Mulheres e Letras

Eu já pensei em escrever um conto que se passasse em um país, ou uma espécie de mundo fantástico, uma república dos artistas.

Em parte baseada na ideia de que se Platão expulsou os poetas da sua República, para onde eles iriam?

Pensei em colocar no conto a contraposição entre uma nação que não tivesse nenhuma arte, só os ofícios que contribuem diretamente para o PIB e outra em que só morassem os artistas.  Como seriam as relações entre esses dois lugares?

E a Terra dos Artistas seria como a Terra do Lá  do Carrascoza[1] lugar de coisas perdidas, você perdeu o sonho, a sensibilidade, a magia? Só fazendo uma excursão para a Terra dos Artistas recupera-se.

Estar no Mulherio me fez lembrar desse embrião de narrativa. Estiveram em João Pessoa, neste feriado passado, para o Encontro do Mulherio das Letras cerca de 500 mulheres que escrevem. A maioria delas é desconhecida do grande público e todas buscam formas de divulgação do seu trabalho.

Arte é isso, um ofício marginal.

Claro que o objetivo do encontro foi debater sobre invisibilidade dos livros de autorAs no mercado editorial e de como furar essa barreira. Mas, de forma geral, ter um ofício relacionado à arte é sempre correr o risco de não exercê-lo.

Porque  a esmagadora maioria de escritoras e escritores, dramaturgas e dramaturgas, atrizes e atores, musicistas e músicos, bailarinas e bailarinos, pintoras e pintores, escultoras e escultores, desenhistas, chargistas, etc  têm que conciliar o trabalho artístico com um outro ofício, um que coloque o pão de cada dia na mesa.

E daí que o trabalho que traz pão tira energia e tempo do trabalho da arte. São vários os casos de eclipse total do primeiro sobre o segundo, quando a subsistência tira a vida.

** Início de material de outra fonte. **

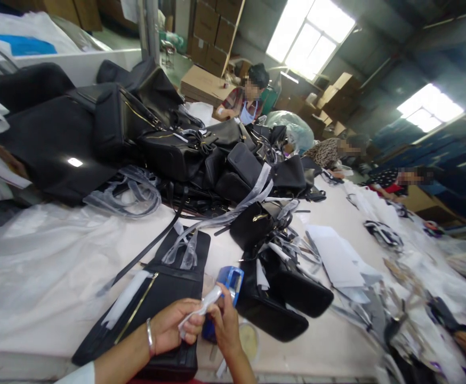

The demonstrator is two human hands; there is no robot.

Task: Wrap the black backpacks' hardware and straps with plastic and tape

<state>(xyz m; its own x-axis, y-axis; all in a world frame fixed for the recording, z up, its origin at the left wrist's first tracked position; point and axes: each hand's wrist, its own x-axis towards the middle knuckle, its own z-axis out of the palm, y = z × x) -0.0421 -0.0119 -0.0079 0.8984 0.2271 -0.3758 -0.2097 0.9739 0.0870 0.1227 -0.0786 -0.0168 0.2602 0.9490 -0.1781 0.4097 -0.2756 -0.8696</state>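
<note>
My left hand and my right hand are both pinched on a thin white strip at the near edge of the table. They hover over a flat black bag with a gold zipper. My left wrist wears a metal bracelet. A blue tape dispenser lies just past my right hand, partly hidden by it. Small black bags lie to the right of the dispenser.
A heap of black handbags with clear plastic wraps fills the table's far left. White plastic sheeting covers the near left. Paper sheets and scraps lie to the right. Three people sit along the far side, near stacked cardboard boxes.
</note>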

Na minha Terra dos Artistas, seus moradores não teriam mansões com piscina ou carros do ano, mas todos teriam público. Porque há público para todos os artistas. Quem não gosta de um tipo de livro, gosta de outro. Quem não gosta de um filme, gosta de outro e, claro, a correspondência não é um pra um. O que gosta do livro de um também gosta do livro de outros.

As pessoas têm o direito de exercer o trabalho para o qual se preparam, mas o mercado da arte é o mais cruel por não abarcar os seus profissionais na totalidade.

Parece que precisa de prêmio para poder se dizer escritor.

Ninguém vai a um médico, por exemplo perguntando se o doutor ganhou prêmio na área. Para sabermos se o médico é competente, vamos atrás de indicações, da sua formação. Ora, o mesmo pode se dar com o artista, ouça a música da pessoa pra saber se compra o CD, leia o livro, para saber se é bom.

Mas como o público poderá comparar e avaliar se o CD ou livro não é comercializado nos lojas de Cds ou livrarias?

Poderia ser menos cruel, não é?

E lá, em João Pessoa, entre 500 mulheres, algumas premiadas, outras não. Umas premiadas agora, outras há 10 anos. Entre todas, a mesma angústia de como fazer seu trabalho conhecido.

E eu, a escritora sem livro, cheguei a me sentir quase sem direito de estar ali.

Entre tantas escritoras, porque mais uma?

Por que serei mais uma?

Ora (disse de mim, pra mim) porque tenho direito de exercer meu ofício.

E porque sei que, se preciso tanto escrever o que escrevo, com certeza há quem gostará de ler.